Brief: Begin with the line that holds "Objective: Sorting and". Output it and all remaining lines of the material, verbatim, ending with the last.

Collected material:
━━━━━━━━━━━━━━━━━━━━

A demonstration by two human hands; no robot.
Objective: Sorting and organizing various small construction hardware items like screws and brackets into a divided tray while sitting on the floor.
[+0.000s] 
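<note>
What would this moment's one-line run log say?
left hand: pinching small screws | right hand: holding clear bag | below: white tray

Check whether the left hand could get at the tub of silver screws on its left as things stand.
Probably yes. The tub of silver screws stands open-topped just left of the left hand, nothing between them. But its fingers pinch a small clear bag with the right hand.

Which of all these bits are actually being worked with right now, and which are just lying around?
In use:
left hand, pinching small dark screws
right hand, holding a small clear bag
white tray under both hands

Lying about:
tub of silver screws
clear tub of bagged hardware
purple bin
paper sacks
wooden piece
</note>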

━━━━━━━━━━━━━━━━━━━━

Result of the exercise:
Objective: Sorting and organizing various small construction hardware items like screws and brackets into a divided tray while sitting on the floor.
[+0.000s] 
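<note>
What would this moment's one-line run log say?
left hand: pinching small screws | right hand: holding clear bag | below: white tray

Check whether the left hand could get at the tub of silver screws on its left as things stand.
Probably yes. The tub of silver screws stands open-topped just left of the left hand, nothing between them. But its fingers pinch a small clear bag with the right hand.

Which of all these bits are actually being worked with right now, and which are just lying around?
In use:
left hand, pinching small dark screws
right hand, holding a small clear bag
white tray under both hands

Lying about:
tub of silver screws
clear tub of bagged hardware
purple bin
paper sacks
wooden piece
</note>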

An answer has been given, and the exercise is complete.